I've cleaned up the basement, worked on my old outboard... Now I'm on ebay


----------



## alumacraftjoe (Mar 8, 2008)

pbw said:


> I would get out and enjoy it but i dont have a sled
> 
> I've cleaned up the basement, worked on my old outboard... Now I'm on ebay



LOL.. I picked up two sleds for 5 bucks at wal-mart before that last snow that turned to ice... it was a dud for sledding, but this one was great. My son had enough after the fort building and took a nap this afternoon, but I took my daughter to the flood wall by falls of the ohio and had a blast! By the way cool motor you picked up!


----------



## asinz (Mar 8, 2008)

You guys are lucky (I guess) all we get here is a few flurries.


----------



## mtnman (Mar 8, 2008)

I spoke to soon earlier.
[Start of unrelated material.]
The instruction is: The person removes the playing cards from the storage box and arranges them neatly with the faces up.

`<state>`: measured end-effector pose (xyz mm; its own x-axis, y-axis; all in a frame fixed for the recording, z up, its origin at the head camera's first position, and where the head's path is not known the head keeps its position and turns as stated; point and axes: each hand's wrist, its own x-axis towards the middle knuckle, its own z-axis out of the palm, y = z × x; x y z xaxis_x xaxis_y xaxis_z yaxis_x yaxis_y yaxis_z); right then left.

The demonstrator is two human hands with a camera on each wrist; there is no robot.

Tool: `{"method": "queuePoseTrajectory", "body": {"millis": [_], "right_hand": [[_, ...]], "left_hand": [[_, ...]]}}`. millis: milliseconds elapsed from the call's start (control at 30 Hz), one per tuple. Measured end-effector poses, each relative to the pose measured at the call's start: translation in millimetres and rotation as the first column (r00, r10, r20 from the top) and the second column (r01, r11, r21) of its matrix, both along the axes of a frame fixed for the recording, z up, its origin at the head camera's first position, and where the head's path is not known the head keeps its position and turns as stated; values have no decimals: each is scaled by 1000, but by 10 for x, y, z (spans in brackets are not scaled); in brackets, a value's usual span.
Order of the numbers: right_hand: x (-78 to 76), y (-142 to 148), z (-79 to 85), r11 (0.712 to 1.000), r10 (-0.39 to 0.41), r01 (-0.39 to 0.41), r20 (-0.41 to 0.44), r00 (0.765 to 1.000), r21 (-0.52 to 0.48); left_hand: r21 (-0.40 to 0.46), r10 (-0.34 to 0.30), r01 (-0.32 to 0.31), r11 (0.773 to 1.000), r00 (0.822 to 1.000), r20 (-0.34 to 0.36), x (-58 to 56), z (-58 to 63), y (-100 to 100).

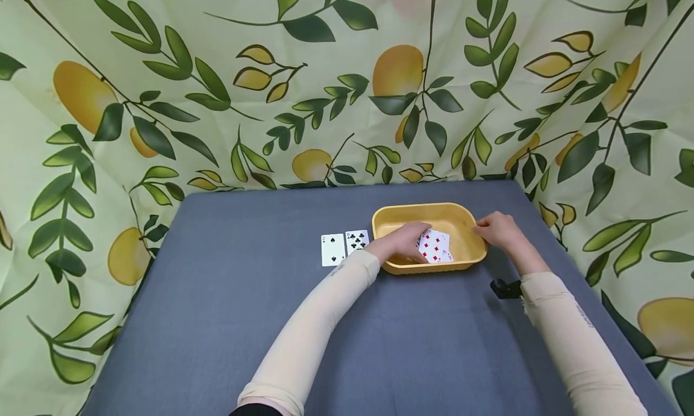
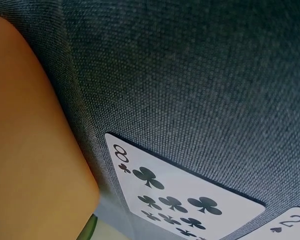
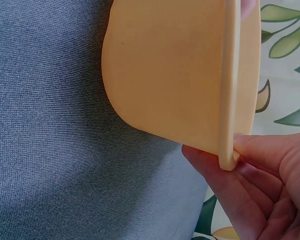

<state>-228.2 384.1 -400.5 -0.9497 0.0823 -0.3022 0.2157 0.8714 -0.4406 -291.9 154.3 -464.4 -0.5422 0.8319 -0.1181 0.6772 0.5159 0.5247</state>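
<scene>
A yellow plastic basin (image 1: 463,223) stands on the table toward the back right. Inside it my left hand (image 1: 403,240) holds playing cards (image 1: 435,246) by their left side, thumb at the near edge and fingers at the far edge. A red diamonds card faces up on top; how many lie beneath is hidden. At the basin's right end, my right hand (image 1: 496,228) pinches the rim between thumb and fingers, plainly seen in the right wrist view (image 3: 260,175). Left of the basin lie a two of spades (image 1: 333,250) and an eight of clubs (image 2: 177,200), both face up.
A blue-grey cloth covers the table (image 1: 217,295). Behind it and at both sides hangs a curtain (image 1: 336,103) printed with leaves and fruit. A small black device (image 1: 505,289) sits at the right wrist, just above the table.
</scene>
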Motion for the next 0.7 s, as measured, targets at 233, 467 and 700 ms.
{"method": "queuePoseTrajectory", "body": {"millis": [233, 467, 700], "right_hand": [[-34, -39, -6, 1000, 10, -10, -1, 1000, 5], [-19, -7, 4, 998, 40, -38, -31, 999, 54], [-8, -32, 20, 999, 33, -33, -1, 999, 42]], "left_hand": [[78, 62, -62, 995, 998, 9, 8, 64, -59], [182, 159, -161, 970, 987, 24, 94, 273, -268], [303, 314, -332, 893, 943, 108, 228, 425, -887]]}}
Its 16 degrees and we are getting pounded right now with blizzard like weather. The snow is pouring down with about 40 mph winds. The roads are terrible and im lovin every minute of it!


----------



## Waterwings (Mar 9, 2008)

Supposed to be 45* today. I'm hoping it'll melt some stuff so I don't have to shovel the drive :shock:


----------



## pbw (Mar 9, 2008)

Waterwings said:


> Supposed to be 45* today. I'm hoping it'll melt some stuff so I don't have to shovel the drive :shock:



Save thought here!


----------